> [PROBLEM TO SOLVE]:
Down to the last line, reproduce the data below exactly.

━━ RAW DATA

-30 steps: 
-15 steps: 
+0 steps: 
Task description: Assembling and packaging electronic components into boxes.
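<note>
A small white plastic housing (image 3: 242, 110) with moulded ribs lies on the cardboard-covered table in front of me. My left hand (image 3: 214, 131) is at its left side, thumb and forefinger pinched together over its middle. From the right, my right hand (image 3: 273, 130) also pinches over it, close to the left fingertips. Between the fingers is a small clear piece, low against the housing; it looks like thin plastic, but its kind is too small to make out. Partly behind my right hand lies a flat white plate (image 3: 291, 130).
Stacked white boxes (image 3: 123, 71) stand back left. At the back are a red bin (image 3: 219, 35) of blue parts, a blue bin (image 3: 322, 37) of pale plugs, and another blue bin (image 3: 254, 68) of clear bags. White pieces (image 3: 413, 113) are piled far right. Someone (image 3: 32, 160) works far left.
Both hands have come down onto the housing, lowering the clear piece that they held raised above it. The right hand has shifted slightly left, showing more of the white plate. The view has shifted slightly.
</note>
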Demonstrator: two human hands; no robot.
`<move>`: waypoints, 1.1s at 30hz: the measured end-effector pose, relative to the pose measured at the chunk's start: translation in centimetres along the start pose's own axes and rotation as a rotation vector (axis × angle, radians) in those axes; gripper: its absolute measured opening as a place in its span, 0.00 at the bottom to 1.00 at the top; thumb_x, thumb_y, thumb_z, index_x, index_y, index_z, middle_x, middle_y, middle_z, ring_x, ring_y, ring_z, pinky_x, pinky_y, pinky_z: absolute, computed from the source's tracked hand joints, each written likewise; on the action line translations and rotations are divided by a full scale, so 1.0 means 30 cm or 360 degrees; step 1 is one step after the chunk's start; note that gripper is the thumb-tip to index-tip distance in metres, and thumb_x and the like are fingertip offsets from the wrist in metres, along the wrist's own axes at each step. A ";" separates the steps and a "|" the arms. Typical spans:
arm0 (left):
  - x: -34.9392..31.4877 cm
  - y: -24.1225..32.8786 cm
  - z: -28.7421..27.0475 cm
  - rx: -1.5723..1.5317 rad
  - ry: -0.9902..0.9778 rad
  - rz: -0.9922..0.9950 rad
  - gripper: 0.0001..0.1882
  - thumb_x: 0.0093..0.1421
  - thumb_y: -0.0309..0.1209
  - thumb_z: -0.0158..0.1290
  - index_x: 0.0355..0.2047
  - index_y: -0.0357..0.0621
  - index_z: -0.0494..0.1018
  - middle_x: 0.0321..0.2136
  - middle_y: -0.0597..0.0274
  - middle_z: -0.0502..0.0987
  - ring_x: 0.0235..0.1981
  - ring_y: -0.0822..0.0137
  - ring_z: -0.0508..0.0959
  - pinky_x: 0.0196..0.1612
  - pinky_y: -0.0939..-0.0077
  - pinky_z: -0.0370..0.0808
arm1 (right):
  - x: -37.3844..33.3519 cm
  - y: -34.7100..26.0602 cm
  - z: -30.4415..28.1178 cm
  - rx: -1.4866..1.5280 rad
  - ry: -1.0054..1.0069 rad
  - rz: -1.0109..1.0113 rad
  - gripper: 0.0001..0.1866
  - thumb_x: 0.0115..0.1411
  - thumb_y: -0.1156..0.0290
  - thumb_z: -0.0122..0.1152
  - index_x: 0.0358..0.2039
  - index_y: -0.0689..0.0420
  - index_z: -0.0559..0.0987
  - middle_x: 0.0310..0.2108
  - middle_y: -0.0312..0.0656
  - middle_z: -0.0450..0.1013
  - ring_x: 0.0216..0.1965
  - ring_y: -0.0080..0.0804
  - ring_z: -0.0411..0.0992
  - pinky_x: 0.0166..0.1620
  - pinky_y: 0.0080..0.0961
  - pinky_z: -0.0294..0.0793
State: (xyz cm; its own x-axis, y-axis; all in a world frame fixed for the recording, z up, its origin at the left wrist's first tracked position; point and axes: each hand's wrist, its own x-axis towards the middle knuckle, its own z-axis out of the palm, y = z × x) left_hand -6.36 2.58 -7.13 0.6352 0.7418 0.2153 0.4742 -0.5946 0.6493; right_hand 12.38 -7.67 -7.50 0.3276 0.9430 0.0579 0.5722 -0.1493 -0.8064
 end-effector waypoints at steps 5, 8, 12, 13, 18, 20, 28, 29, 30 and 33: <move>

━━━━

> [YOUR RESPONSE]:
-30 steps: 
-15 steps: 
+0 steps: 
Task description: Assembling and packaging electronic components into boxes.
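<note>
A small white plastic housing (image 3: 242, 110) with moulded ribs lies on the cardboard-covered table in front of me. My left hand (image 3: 214, 131) is at its left side, thumb and forefinger pinched together over its middle. From the right, my right hand (image 3: 273, 130) also pinches over it, close to the left fingertips. Between the fingers is a small clear piece, low against the housing; it looks like thin plastic, but its kind is too small to make out. Partly behind my right hand lies a flat white plate (image 3: 291, 130).
Stacked white boxes (image 3: 123, 71) stand back left. At the back are a red bin (image 3: 219, 35) of blue parts, a blue bin (image 3: 322, 37) of pale plugs, and another blue bin (image 3: 254, 68) of clear bags. White pieces (image 3: 413, 113) are piled far right. Someone (image 3: 32, 160) works far left.
Both hands have come down onto the housing, lowering the clear piece that they held raised above it. The right hand has shifted slightly left, showing more of the white plate. The view has shifted slightly.
</note>
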Demonstrator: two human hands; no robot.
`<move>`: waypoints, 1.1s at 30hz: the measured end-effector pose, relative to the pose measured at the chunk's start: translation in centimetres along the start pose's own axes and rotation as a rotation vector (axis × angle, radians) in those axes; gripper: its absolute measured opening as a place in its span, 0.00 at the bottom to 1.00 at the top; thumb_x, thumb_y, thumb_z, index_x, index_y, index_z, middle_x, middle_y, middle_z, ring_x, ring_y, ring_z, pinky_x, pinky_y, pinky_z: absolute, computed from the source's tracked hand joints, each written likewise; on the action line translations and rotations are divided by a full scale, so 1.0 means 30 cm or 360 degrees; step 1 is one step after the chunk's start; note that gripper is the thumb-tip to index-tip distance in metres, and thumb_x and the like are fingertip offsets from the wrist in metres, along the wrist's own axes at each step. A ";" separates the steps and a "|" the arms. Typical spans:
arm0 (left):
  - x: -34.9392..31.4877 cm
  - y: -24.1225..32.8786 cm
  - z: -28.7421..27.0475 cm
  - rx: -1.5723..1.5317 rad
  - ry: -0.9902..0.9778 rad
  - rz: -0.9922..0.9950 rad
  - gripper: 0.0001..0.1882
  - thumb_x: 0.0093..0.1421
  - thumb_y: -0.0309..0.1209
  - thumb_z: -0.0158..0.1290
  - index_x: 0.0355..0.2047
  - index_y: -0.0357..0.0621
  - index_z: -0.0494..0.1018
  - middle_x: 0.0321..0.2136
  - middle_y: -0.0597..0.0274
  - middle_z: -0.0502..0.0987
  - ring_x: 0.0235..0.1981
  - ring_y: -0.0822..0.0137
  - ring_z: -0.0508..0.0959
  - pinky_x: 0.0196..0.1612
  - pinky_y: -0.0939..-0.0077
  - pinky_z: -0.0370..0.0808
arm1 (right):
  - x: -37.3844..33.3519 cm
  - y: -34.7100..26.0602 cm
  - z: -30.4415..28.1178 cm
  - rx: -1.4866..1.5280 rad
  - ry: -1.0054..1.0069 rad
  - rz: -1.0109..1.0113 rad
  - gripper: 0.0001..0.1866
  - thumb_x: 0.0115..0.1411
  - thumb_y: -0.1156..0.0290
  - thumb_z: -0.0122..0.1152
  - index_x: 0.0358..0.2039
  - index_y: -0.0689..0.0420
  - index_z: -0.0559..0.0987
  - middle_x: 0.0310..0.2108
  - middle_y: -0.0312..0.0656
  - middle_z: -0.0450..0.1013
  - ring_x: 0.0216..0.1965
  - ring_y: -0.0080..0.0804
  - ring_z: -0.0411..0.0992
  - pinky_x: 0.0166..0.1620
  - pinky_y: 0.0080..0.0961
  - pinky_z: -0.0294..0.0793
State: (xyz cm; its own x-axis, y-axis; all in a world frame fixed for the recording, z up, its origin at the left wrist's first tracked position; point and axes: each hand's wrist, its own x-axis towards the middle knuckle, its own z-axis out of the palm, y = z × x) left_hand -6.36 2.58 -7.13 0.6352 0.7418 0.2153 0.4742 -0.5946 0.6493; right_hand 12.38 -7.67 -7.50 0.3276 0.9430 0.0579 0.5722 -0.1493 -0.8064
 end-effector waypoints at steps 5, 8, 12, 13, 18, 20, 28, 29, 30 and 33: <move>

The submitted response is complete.